Assigned task -> It is required that all of the data be written out exactly.

Given information ->
────────

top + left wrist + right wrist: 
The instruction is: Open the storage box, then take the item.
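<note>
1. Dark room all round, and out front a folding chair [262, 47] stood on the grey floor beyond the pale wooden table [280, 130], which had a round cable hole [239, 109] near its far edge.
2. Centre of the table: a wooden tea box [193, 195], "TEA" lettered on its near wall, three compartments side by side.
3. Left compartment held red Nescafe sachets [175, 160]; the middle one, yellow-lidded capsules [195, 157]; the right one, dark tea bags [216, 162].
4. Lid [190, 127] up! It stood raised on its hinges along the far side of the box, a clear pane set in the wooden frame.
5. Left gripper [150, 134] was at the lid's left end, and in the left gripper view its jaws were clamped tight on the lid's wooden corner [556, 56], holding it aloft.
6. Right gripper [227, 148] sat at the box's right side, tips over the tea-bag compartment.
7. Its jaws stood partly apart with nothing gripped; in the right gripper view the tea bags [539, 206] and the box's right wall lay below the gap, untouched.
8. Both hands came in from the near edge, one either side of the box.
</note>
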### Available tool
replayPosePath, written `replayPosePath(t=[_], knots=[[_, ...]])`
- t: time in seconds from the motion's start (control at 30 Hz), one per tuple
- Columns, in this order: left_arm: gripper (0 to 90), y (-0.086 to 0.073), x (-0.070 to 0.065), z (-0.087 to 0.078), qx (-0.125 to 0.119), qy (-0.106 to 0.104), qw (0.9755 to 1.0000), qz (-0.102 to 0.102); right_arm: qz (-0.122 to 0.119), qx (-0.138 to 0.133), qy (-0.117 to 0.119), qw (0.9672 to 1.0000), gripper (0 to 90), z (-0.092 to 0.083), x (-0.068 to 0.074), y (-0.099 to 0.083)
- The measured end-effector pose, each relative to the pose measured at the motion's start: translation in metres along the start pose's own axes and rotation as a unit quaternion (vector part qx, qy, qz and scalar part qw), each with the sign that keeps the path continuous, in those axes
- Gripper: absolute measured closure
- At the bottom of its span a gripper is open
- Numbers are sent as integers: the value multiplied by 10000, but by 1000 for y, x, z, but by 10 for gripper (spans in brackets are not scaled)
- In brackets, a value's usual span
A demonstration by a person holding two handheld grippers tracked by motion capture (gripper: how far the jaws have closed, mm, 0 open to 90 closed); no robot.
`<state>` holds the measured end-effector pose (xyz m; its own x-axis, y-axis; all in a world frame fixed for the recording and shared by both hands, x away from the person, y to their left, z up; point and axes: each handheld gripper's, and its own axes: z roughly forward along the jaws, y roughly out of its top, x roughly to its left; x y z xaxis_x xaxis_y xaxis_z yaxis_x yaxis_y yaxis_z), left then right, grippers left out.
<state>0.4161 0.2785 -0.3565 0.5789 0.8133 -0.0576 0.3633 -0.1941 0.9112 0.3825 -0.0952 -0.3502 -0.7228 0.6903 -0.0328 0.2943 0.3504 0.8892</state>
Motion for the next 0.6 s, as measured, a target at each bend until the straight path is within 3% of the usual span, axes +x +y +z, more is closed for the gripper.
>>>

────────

Solution for this exercise ->
top + left wrist + right wrist: 
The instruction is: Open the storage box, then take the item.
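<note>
1. Dark room all round, and out front a folding chair [262, 47] stood on the grey floor beyond the pale wooden table [280, 130], which had a round cable hole [239, 109] near its far edge.
2. Centre of the table: a wooden tea box [193, 195], "TEA" lettered on its near wall, three compartments side by side.
3. Left compartment held red Nescafe sachets [175, 160]; the middle one, yellow-lidded capsules [195, 157]; the right one, dark tea bags [216, 162].
4. Lid [190, 127] up! It stood raised on its hinges along the far side of the box, a clear pane set in the wooden frame.
5. Left gripper [150, 134] was at the lid's left end, and in the left gripper view its jaws were clamped tight on the lid's wooden corner [556, 56], holding it aloft.
6. Right gripper [227, 148] sat at the box's right side, tips over the tea-bag compartment.
7. Its jaws stood partly apart with nothing gripped; in the right gripper view the tea bags [539, 206] and the box's right wall lay below the gap, untouched.
8. Both hands came in from the near edge, one either side of the box.
</note>
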### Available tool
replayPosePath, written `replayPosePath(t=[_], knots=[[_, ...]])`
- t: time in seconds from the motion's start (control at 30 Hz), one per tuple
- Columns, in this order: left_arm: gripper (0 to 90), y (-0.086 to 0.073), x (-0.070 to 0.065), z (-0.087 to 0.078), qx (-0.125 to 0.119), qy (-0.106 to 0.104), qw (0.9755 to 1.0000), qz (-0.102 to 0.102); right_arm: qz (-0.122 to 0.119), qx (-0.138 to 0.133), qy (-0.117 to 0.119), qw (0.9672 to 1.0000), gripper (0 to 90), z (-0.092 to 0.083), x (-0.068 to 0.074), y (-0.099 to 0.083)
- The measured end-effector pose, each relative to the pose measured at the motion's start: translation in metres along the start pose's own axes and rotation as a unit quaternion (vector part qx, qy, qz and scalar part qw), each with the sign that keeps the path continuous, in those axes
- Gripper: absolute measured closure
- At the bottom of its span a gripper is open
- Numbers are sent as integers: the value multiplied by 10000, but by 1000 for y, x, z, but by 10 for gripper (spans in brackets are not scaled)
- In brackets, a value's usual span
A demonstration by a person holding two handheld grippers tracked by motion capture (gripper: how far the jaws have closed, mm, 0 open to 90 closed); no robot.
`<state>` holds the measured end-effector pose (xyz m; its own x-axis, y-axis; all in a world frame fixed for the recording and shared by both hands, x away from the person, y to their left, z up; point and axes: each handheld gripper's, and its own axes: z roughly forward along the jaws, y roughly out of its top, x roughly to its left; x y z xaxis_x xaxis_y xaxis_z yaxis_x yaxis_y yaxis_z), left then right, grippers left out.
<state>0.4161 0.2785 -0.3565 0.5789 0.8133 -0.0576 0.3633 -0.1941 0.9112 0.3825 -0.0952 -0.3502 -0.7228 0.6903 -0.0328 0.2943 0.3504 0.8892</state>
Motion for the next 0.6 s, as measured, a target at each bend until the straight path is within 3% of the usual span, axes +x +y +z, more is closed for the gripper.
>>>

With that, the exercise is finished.